On Tue, Feb 01, 2022 at 09:52:28PM +0530, Vidya Sagar wrote:
> Hi Rafael & Christoph,
> My query is regarding the comment and the code that follows after it at
> https://git.kernel.org/pub/scm/linux/kernel/git/torvalds/linux.git/tree/drivers/nvme/host/pci.c?h=v5.17-rc2#n3243
> What I understood from it is that, there is an underlying assumption
> that the power to the devices is not removed during the suspend call.
> In the case of device-tree based platforms like Tegra194, power is
> indeed removed to the devices during suspend-resume process. Hence, the
> NVMe devices need to be taken through the shutdown path irrespective of
> whether the ASPM states are enabled or not.
> I would like to hear from you the best method to follow to achieve this.

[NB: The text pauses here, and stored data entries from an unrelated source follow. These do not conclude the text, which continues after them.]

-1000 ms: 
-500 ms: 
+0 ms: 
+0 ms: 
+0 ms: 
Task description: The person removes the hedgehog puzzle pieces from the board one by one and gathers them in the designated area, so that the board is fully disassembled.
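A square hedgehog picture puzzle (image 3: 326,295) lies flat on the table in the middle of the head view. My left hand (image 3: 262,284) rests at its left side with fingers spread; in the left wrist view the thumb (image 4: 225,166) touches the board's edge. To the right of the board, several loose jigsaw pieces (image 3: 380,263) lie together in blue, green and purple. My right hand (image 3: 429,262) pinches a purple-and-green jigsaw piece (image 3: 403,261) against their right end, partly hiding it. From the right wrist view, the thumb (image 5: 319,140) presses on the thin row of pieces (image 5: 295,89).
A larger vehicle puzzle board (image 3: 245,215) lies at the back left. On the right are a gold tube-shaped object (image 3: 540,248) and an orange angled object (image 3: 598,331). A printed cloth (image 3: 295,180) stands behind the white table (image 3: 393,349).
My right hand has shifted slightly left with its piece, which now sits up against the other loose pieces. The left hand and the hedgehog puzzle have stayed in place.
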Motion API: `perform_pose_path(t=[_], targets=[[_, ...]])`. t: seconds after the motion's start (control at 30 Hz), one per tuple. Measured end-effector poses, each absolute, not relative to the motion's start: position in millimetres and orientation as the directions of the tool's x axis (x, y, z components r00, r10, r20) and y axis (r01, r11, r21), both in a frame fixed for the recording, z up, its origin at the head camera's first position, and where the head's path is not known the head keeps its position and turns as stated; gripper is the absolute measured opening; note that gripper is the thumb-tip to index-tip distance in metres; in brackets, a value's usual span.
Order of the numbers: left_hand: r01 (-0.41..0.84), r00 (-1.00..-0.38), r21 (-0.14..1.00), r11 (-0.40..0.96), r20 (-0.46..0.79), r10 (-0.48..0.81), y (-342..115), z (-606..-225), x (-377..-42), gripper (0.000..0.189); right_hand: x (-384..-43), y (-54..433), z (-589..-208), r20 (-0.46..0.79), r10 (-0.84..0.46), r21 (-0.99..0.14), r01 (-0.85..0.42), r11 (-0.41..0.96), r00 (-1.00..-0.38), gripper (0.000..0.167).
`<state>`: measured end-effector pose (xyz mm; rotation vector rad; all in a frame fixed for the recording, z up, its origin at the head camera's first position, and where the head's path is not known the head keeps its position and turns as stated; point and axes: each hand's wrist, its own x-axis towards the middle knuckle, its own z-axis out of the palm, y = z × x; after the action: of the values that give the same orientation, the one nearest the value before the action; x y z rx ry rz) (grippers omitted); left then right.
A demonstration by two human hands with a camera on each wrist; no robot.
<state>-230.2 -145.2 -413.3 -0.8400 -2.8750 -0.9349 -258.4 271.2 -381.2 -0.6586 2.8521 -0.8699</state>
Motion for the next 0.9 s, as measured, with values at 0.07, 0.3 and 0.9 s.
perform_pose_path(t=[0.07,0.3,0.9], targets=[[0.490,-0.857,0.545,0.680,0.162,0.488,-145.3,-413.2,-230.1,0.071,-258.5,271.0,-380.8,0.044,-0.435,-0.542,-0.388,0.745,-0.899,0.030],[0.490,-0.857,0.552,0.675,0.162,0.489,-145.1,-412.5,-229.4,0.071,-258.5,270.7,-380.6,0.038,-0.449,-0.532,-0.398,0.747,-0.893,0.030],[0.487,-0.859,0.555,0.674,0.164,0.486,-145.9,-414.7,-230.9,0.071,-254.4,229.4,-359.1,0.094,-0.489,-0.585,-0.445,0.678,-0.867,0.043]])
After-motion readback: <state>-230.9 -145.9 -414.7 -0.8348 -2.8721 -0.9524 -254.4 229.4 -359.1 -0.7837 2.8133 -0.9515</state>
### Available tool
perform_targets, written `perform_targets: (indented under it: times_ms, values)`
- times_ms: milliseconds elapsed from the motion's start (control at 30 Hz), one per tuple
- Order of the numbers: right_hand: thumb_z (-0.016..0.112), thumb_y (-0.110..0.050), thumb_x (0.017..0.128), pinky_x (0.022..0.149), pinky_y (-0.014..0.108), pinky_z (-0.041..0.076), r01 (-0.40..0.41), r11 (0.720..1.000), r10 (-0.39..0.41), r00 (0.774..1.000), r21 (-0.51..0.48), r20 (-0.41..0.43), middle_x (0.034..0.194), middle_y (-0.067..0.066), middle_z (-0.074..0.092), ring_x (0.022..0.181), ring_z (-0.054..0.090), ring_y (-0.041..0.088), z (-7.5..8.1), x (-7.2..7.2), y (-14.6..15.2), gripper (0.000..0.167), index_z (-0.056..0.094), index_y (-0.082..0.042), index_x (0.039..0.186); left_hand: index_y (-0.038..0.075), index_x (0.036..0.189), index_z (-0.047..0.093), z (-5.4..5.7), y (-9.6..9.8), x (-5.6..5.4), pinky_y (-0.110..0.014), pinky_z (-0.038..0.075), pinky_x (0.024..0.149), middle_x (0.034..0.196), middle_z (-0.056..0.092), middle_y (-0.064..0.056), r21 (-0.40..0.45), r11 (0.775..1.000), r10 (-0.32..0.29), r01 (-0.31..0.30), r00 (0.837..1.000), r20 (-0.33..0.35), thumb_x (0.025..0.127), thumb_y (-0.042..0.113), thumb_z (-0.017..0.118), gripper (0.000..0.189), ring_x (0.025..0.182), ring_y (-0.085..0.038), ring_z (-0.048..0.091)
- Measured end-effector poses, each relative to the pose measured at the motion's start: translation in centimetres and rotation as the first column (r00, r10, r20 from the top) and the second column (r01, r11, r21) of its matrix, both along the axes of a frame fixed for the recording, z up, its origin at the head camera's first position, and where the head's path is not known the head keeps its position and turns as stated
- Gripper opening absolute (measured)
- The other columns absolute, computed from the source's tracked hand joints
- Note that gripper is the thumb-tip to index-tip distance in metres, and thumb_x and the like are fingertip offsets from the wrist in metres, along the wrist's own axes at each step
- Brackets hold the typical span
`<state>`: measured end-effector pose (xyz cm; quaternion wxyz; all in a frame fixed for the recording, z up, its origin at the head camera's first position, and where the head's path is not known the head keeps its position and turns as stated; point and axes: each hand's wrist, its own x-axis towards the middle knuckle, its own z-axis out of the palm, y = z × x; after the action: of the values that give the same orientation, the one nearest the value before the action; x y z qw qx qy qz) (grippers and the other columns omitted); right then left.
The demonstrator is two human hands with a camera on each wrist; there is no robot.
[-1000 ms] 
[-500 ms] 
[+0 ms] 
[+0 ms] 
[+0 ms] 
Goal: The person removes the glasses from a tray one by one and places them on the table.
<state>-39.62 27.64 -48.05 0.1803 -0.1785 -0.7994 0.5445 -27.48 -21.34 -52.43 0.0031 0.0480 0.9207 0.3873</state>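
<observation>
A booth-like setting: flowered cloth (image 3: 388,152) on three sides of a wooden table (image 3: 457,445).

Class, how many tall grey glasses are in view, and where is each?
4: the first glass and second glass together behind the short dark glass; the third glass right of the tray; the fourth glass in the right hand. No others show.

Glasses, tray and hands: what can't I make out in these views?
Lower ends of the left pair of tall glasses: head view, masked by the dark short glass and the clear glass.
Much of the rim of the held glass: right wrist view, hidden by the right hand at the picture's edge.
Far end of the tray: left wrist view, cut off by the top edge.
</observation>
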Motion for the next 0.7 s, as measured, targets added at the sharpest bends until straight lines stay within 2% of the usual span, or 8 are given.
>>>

Since platform makers can't converge on how to let a driver know what
it's supposed to do, I suggest we default to the simple shutdown suspend
all the time. We can add a module parameter to let a user request nvme
power management if they really want it. No matter what we do here,
someone is going to complain, but at least simple shutdown is safe...


2022-02-02 14:53:09

by Rafael J. Wysocki

[permalink] [raw]
Subject: Re: Query related to shutting down NVMe during system suspend

On Tuesday, February 1, 2022 5:30:54 PM CET Keith Busch wrote:
> On Tue, Feb 01, 2022 at 09:52:28PM +0530, Vidya Sagar wrote:
> > Hi Rafael & Christoph,
> > My query is regarding the comment and the code that follows after it at
> > https://git.kernel.org/pub/scm/linux/kernel/git/torvalds/linux.git/tree/drivers/nvme/host/pci.c?h=v5.17-rc2#n3243
> > What I understood from it is that, there is an underlying assumption
> > that the power to the devices is not removed during the suspend call.
> > In the case of device-tree based platforms like Tegra194, power is
> > indeed removed to the devices during suspend-resume process. Hence, the
> > NVMe devices need to be taken through the shutdown path irrespective of
> > whether the ASPM states are enabled or not.
> > I would like to hear from you the best method to follow to achieve this.
>
> Since platform makers can't converge on how to let a driver know what
> it's supposed to do, I suggest we default to the simple shutdown suspend
> all the time. We can add a module parameter to let a user request nvme
> power management if they really want it. No matter what we do here,
> someone is going to complain, but at least simple shutdown is safe...

Agreed.



2022-02-03 15:40:54

by Vidya Sagar

[permalink] [raw]
Subject: Re: Query related to shutting down NVMe during system suspend

Thanks for the super quick reply and I couldn't agree more.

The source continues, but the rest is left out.